Open-source incentive program, Skywork-Reward-V2, blazes a trail with innovative approaches for compensation in the open-source community.
In a groundbreaking development, a new collaborative data pipeline has significantly improved the quality and performance of open-source reward models. This pipeline, named "human-machine collaboration, two-stage iteration," was used in the creation of Skywork-SynPref-40M, the largest preference hybrid dataset to date, containing 40 million preference sample pairs.
The pipeline begins with Stage 1: Human-Guided Small-Scale High-Quality Preference Construction. This stage involves creating an unverified initial preference pool, with Large Language Models (LLMs) generating auxiliary preference-related attributes like task type, objectivity, and controversy. Human annotators then apply a strict verification protocol, assisted by external tools and advanced LLMs, to review partial data.
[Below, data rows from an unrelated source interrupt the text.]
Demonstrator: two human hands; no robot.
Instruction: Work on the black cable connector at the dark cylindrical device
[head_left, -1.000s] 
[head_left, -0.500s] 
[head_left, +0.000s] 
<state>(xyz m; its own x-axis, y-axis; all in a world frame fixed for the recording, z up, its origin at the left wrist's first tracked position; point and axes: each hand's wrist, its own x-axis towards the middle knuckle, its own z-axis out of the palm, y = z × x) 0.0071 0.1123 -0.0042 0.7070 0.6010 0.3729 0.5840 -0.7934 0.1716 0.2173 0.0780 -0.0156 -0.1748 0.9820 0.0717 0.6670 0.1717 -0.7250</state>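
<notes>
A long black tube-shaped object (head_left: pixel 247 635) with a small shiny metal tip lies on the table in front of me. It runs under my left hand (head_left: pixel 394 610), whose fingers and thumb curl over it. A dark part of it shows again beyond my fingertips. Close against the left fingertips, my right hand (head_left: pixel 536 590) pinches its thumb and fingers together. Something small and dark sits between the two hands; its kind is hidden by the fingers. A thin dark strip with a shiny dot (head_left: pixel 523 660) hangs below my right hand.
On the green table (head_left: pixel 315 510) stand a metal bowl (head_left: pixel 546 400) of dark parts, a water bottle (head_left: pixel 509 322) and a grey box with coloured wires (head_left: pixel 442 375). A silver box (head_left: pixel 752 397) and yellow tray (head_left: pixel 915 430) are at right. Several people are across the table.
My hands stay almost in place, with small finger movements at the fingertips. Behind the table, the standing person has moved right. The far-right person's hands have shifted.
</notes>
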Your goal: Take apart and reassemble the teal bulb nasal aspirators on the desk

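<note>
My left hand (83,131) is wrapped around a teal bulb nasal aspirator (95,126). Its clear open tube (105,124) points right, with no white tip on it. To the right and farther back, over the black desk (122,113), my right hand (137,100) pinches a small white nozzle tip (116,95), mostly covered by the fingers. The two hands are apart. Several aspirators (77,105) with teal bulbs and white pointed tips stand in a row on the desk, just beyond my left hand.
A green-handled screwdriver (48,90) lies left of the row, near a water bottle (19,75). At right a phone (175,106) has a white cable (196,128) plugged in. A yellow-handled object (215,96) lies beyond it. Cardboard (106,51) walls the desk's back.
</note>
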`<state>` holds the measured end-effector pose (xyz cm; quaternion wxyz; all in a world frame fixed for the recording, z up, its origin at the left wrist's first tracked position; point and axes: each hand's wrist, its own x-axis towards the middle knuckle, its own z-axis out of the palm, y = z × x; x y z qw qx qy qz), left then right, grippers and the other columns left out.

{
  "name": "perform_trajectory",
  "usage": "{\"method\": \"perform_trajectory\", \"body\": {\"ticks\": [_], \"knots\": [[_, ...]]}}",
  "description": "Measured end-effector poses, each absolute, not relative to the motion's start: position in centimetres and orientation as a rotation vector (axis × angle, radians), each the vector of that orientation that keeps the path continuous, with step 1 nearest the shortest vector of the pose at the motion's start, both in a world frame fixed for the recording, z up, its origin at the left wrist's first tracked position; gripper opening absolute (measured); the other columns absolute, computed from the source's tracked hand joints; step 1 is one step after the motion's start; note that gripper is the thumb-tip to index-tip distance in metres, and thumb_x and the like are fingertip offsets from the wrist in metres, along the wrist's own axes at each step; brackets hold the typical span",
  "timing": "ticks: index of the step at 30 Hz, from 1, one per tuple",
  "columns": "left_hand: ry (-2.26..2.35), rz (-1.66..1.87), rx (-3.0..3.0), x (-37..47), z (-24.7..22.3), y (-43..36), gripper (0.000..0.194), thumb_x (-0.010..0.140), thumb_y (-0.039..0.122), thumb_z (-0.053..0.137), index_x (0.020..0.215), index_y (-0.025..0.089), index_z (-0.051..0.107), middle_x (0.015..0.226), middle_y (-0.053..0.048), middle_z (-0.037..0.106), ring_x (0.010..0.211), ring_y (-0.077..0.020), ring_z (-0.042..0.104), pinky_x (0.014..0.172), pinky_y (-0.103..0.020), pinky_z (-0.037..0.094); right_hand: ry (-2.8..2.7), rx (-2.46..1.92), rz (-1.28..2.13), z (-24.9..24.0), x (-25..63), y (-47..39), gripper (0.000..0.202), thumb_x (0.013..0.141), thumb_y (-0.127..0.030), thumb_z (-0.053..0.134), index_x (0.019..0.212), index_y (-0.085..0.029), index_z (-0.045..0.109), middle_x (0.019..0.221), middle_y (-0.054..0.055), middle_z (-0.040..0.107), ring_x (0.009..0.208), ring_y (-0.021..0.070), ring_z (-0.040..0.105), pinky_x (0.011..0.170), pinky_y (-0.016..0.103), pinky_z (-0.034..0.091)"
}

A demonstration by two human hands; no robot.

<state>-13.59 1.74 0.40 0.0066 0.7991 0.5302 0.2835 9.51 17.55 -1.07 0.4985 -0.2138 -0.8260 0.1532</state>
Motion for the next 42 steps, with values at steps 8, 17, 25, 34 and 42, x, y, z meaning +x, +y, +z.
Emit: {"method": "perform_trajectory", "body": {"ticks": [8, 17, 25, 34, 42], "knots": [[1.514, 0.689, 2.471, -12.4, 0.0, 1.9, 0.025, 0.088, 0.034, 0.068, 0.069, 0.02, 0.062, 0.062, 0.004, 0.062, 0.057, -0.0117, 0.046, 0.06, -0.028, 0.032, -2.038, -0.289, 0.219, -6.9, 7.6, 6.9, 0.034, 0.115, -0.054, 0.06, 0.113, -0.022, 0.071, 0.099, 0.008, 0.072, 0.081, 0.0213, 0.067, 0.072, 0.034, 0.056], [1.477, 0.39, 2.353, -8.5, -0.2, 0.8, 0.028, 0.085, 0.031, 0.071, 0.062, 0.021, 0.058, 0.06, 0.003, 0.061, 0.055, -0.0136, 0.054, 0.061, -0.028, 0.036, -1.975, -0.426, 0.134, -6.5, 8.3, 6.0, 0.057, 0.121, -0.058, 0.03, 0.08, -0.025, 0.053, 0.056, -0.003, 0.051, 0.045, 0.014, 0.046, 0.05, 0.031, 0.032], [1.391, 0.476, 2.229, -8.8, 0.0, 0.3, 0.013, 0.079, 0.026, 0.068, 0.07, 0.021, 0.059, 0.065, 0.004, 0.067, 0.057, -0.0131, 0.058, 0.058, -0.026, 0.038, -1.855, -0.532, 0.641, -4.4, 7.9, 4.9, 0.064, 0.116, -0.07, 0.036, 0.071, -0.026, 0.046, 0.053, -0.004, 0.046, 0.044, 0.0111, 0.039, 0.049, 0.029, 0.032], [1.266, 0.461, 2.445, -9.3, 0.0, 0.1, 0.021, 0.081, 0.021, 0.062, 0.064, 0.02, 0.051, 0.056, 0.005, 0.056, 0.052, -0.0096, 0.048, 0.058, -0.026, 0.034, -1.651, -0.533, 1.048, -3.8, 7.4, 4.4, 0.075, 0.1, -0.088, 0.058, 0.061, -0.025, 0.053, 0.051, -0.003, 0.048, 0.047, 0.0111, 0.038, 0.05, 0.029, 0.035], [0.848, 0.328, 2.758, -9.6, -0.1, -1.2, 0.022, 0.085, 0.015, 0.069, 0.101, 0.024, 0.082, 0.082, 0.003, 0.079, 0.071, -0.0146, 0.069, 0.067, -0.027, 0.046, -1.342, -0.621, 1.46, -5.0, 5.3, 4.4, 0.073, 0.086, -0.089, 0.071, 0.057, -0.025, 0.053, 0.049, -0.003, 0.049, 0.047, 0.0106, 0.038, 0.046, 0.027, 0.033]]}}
This results in a small but high-quality "gold standard" dataset, serving as a reliable foundation for subsequent data generation and model evaluation.
Stage 2: Large-Scale Data Expansion and Iterative Optimization follows. Using the gold standard preference labels as guidance, LLMs generate a large volume of high-quality "silver standard" data, achieving substantial data scale expansion. Multiple rounds of iteration follow, with reward models being trained and their weaknesses identified based on gold standard data performance. Similar samples are retrieved, and multi-model consensus mechanisms automatically annotate these, further expanding and enriching the silver standard dataset. This iterative human-machine closed-loop continuously enhances the reward model’s ability to understand and discriminate nuanced human preferences.
The impact of this pipeline is profound. It addresses the fragility of reward models caused by limitations in existing datasets, such as limited coverage, mechanical labeling, and insufficient quality control. By combining strict human verification with scalable machine augmentation and iterative refinement, the pipeline ensures large-scale data that is both diverse and of high quality. Consequently, reward models trained on Skywork-SynPref-40M show improved robustness and effectiveness in modeling complex, nuanced human preferences, especially in open-ended and subjective tasks.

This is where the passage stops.